PublicidadeA fim de atender a demanda por creches, a presidenta Dilma prometeu a construção de mais 6 mil creches durante sua gestão. E com o intuito de efetivar uma educação infantil de qualidade, o governo federal criou o Programa Nacional de Reestruturação e Aquisição de Equipamentos para a Rede Escolar Pública de Educação Infantil (Proinfância), por considerar que a construção de creches e pré-escolas bem como a aquisição de equipamentos para a rede física escolar desse nível educacional são indispensáveis à melhoria da qualidade da educação.
Mas onde está o nó? O governo federal pode construir milhares de creches, mas quem deverá arcar com os custos de funcionamento delas são os municípios, que já possuem déficit para responder à demanda atual no setor. Se o município não tiver receita própria, só contará com os recursos repassados pelo Fundo de Manutenção e Desenvolvimento da Educação Básica e de Valorização dos Profissionais da Educação (Fundeb) para essa finalidade.
Por meio dos cálculos do CAQi, conclui-se que os recursos destinados à educação infantil através do Fundeb são insuficientes para garantir o atendimento das crianças que estão fora da creche, talvez por isso as prefeituras não se interessam tanto no recurso federal para construção.
É preciso ampliar o aporte financeiro para a educação infantil, pois já se sabe qual é o montante de recursos necessários para custear cada etapa e demandas da educação.
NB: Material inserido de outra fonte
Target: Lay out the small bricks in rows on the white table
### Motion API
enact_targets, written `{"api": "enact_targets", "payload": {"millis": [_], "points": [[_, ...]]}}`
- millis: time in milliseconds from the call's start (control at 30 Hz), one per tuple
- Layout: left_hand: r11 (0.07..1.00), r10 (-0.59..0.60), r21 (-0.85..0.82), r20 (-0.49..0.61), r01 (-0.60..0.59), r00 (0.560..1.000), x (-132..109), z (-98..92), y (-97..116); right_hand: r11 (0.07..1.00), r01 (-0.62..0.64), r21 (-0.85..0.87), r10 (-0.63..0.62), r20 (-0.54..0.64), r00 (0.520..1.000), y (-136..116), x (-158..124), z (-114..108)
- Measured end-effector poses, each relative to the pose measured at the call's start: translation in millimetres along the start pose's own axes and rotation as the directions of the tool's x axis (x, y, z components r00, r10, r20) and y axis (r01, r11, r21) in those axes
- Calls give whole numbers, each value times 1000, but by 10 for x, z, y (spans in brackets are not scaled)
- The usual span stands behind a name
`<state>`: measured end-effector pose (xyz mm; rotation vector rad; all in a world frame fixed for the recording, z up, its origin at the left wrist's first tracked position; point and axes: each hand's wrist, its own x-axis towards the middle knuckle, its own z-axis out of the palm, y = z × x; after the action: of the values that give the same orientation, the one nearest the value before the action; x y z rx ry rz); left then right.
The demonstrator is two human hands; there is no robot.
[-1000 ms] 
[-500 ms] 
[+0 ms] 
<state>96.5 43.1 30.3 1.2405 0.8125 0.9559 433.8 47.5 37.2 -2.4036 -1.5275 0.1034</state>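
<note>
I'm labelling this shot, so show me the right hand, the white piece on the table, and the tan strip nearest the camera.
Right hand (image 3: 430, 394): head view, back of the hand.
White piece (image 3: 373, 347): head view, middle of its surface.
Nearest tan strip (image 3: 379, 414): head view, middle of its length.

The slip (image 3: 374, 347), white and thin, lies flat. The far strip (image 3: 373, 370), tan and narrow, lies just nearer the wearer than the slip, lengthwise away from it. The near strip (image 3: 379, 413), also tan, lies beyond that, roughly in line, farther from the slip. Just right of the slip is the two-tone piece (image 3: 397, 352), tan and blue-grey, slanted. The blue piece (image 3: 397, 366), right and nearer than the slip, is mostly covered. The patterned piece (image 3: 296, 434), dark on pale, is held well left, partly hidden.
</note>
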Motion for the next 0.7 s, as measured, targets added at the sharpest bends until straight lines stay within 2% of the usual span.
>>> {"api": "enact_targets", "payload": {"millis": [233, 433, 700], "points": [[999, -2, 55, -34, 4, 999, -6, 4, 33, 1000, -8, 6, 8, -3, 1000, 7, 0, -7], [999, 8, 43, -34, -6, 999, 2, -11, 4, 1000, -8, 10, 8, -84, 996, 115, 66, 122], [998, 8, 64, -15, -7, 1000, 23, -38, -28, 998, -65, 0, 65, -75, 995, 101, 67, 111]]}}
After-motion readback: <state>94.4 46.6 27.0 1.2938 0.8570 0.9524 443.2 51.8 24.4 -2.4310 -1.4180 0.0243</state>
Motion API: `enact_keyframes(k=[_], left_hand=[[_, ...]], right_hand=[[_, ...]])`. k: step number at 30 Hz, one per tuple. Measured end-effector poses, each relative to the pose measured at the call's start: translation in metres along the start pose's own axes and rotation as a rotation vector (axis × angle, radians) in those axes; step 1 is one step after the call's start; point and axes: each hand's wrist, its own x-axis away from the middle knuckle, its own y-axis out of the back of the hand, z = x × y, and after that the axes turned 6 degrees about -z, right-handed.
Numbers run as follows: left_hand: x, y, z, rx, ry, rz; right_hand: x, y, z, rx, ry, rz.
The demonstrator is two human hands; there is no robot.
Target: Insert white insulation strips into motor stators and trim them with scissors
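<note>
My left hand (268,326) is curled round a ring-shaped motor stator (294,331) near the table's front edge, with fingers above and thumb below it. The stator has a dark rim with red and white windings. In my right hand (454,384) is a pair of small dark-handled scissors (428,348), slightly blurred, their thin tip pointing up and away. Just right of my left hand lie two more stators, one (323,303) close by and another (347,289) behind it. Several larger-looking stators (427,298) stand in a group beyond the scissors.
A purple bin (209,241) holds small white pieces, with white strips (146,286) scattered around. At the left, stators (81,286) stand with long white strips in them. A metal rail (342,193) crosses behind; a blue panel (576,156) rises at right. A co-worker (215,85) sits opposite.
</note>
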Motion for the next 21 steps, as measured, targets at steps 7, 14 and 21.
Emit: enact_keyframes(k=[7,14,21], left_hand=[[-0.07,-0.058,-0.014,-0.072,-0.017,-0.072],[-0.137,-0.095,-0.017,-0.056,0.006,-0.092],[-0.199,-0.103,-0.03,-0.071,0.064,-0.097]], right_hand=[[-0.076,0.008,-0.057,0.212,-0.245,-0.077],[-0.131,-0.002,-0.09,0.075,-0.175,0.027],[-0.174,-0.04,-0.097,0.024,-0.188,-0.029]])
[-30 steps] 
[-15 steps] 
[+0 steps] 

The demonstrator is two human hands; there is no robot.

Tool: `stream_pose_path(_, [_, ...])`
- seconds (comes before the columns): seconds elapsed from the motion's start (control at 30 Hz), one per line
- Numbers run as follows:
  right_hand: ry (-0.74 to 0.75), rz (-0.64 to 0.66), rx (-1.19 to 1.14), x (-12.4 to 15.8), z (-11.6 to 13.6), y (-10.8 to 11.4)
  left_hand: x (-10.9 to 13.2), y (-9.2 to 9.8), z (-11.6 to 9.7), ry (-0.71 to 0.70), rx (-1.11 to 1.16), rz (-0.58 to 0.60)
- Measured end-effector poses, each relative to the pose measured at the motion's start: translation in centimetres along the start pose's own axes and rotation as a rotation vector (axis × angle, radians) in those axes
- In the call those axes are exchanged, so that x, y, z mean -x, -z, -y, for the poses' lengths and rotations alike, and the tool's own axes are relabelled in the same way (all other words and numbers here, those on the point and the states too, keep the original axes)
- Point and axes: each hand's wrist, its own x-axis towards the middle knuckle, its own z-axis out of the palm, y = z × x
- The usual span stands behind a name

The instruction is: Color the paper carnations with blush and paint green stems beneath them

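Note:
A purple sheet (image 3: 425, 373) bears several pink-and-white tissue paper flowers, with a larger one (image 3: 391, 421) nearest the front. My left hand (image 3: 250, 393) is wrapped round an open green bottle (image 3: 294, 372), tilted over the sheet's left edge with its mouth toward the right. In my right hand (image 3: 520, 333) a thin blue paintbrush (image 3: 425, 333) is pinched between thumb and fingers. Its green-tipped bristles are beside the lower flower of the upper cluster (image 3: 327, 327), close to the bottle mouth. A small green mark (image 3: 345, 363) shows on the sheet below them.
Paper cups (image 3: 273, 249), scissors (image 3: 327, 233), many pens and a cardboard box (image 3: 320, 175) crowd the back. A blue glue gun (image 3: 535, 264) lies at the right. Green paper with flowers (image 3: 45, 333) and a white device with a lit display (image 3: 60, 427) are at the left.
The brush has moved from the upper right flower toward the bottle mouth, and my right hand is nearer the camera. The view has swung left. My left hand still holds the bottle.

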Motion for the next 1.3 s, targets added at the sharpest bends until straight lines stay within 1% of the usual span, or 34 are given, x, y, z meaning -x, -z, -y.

É preciso agora ter vontade política de priorizar a qualidade na educação pública, com uma atenção especial a essa etapa.
E isso pode ser mudado, basta que se priorize a questão. Nesse sentido, foi apresentado pelo deputado Alessandro Molon (PT-RJ) o Projeto de Lei 7029/2013, que dispõe sobre o reajuste do repasse do Fundeb para a educação infantil. O projeto merece o apoio dos parlamentares e dos gestores municipais, pois se for aprovado e o repasse for reajustado para o dobro do seu valor, é possível que os municípios passem a priorizar a construção de novas creches para atender as famílias que necessitam de um espaço educacional e de desenvolvimento para seus filhos de 0 a 3 anos. Com a aprovação desse projeto de lei, será possível desatar um nó histórico da educação infantil no Brasil.